→ **Data shown**
+ + + +

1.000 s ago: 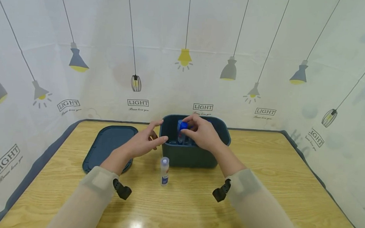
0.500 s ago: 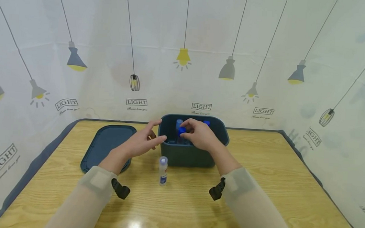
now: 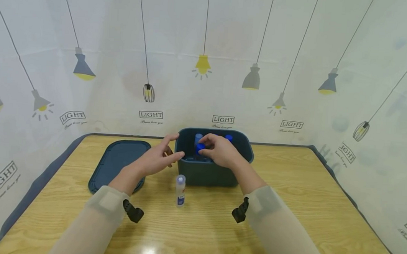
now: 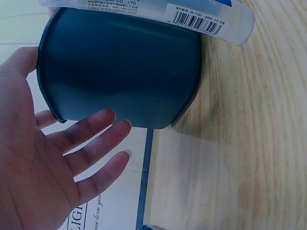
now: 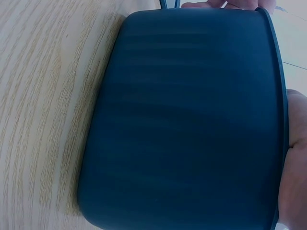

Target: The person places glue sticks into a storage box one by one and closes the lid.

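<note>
I see the right hand pinching a blue-capped cylindrical bottle inside the dark-teal rounded plastic bin; left hand at the bin's left rim, fingers spread wide. Translucent blue-labelled glue-stick-shaped bottle upright before the bin; flat dark-teal lid left of the bin, on wood-grain bench.

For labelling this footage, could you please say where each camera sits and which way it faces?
Head: on the head, facing forward and down at the dark-teal rounded plastic bin; left hand, right hand and sleeves show.
Left wrist: on that wrist, facing bin and translucent cylindrical plastic bottle; left hand shows.
Right wrist: on that wrist, facing bin's side; parts of both hands.
Head and left wrist share the bottle.
</note>
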`<act>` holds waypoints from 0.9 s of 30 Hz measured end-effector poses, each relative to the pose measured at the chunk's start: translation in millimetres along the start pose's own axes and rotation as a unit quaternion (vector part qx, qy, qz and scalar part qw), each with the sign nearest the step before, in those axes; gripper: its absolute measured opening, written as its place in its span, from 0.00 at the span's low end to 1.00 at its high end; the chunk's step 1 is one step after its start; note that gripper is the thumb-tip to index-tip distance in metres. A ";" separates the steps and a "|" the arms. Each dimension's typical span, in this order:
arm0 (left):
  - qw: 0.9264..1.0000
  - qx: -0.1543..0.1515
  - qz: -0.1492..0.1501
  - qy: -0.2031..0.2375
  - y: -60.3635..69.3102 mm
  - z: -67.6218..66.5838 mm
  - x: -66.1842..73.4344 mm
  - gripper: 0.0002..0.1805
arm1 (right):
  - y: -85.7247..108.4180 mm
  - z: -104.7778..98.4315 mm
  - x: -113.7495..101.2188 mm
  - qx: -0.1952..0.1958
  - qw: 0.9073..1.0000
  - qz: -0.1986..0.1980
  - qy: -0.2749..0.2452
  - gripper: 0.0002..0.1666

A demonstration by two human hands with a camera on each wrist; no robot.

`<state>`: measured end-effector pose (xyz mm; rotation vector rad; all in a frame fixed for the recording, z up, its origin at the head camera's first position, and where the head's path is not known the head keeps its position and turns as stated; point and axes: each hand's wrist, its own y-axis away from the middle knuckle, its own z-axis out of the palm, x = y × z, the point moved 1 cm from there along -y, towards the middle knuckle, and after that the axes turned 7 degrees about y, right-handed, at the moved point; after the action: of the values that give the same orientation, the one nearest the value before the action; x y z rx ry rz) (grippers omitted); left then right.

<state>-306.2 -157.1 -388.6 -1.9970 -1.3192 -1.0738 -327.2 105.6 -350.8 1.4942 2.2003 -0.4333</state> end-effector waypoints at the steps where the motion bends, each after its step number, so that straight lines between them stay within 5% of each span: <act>1: 1.000 0.000 0.000 0.000 0.0 0.1 -0.1 0.49 | 0.2 0.0 0.1 -0.001 1.000 0.000 0.000 0.20; 16: 1.000 0.002 0.005 0.005 -0.2 0.3 -1.2 0.49 | 2.1 -0.7 0.6 0.004 1.000 -0.002 -0.021 0.23; 27: 1.000 0.001 0.005 0.005 -1.6 1.3 -1.4 0.49 | 9.3 -3.8 3.5 0.072 0.996 -0.036 -0.043 0.24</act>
<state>-307.5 -156.2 -390.5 -1.9929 -1.3034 -1.0765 -320.4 113.7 -349.5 1.4441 2.2000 -0.6800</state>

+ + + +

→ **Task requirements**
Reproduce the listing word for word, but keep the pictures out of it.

→ **Written answer**
1.000 s ago: 
0.500 s ago: 
now: 
now: 
now: 

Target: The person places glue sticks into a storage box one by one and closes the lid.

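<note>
I see the right hand pinching a blue-capped cylindrical bottle inside the dark-teal rounded plastic bin; left hand at the bin's left rim, fingers spread wide. Translucent blue-labelled glue-stick-shaped bottle upright before the bin; flat dark-teal lid left of the bin, on wood-grain bench.

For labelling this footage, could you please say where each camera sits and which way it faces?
Head: on the head, facing forward and down at the dark-teal rounded plastic bin; left hand, right hand and sleeves show.
Left wrist: on that wrist, facing bin and translucent cylindrical plastic bottle; left hand shows.
Right wrist: on that wrist, facing bin's side; parts of both hands.
Head and left wrist share the bottle.
</note>
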`<act>` holds waypoints from 0.9 s of 30 Hz measured end-effector poses, each relative to the pose measured at the chunk's start: translation in millimetres along the start pose's own axes and rotation as a unit quaternion (vector part qx, qy, qz and scalar part qw), each with the sign nearest the step before, in those axes; gripper: its absolute measured opening, written as its place in its span, from 0.00 at the span's low end to 1.00 at its high end; the chunk's step 1 is one step after its start; note that gripper is the thumb-tip to index-tip distance in metres. A ";" separates the steps and a "|" the arms. Each dimension's typical span, in this order:
arm0 (left):
  - qw: 0.9264..1.0000
  - qx: -0.1543..0.1515
  - qz: -0.1492..0.1501
  - qy: -0.2031..0.2375
  - y: -60.3635..69.3102 mm
  - z: -67.6218..66.5838 mm
  - x: -66.1842..73.4344 mm
  - gripper: 0.0002..0.1805
arm1 (right):
  - y: -85.7247..108.4180 mm
  - z: -104.7778..98.4315 mm
  - x: -113.7495..101.2188 mm
  - qx: -0.1952..0.1958
  - qw: 0.9073..1.0000
  - qz: -0.1986..0.1980
  - qy: -0.2749..0.2452
  - gripper: 0.0002..0.1666

A demonstration by two human hands with a camera on each wrist; no robot.

`<state>`: measured end-effector pose (xyz mm; rotation vector rad; all in a frame fixed for the recording, z up, its origin at the head camera's first position, and where the head's path is not known the head keeps its position and turns as stated; point and axes: each hand's wrist, its own y-axis away from the middle knuckle, its own z-axis out of the palm, x = y × z, the point moved 1 cm from there along -y, towards the middle knuckle, and after that the axes turned 7 degrees about y, right-handed, at the moved point; after the action: of the values that give the same orientation, the one nearest the value before the action; x y z rx ry rz) (grippers omitted); left then right.

<state>-306.2 -157.1 -388.6 -1.9970 -1.3192 -1.0738 -327.2 105.6 -350.8 1.4942 2.2003 -0.4333</state> end-effector waypoints at the steps where the motion bends, each after its step number, so that straight lines between them stay within 5% of each span: <act>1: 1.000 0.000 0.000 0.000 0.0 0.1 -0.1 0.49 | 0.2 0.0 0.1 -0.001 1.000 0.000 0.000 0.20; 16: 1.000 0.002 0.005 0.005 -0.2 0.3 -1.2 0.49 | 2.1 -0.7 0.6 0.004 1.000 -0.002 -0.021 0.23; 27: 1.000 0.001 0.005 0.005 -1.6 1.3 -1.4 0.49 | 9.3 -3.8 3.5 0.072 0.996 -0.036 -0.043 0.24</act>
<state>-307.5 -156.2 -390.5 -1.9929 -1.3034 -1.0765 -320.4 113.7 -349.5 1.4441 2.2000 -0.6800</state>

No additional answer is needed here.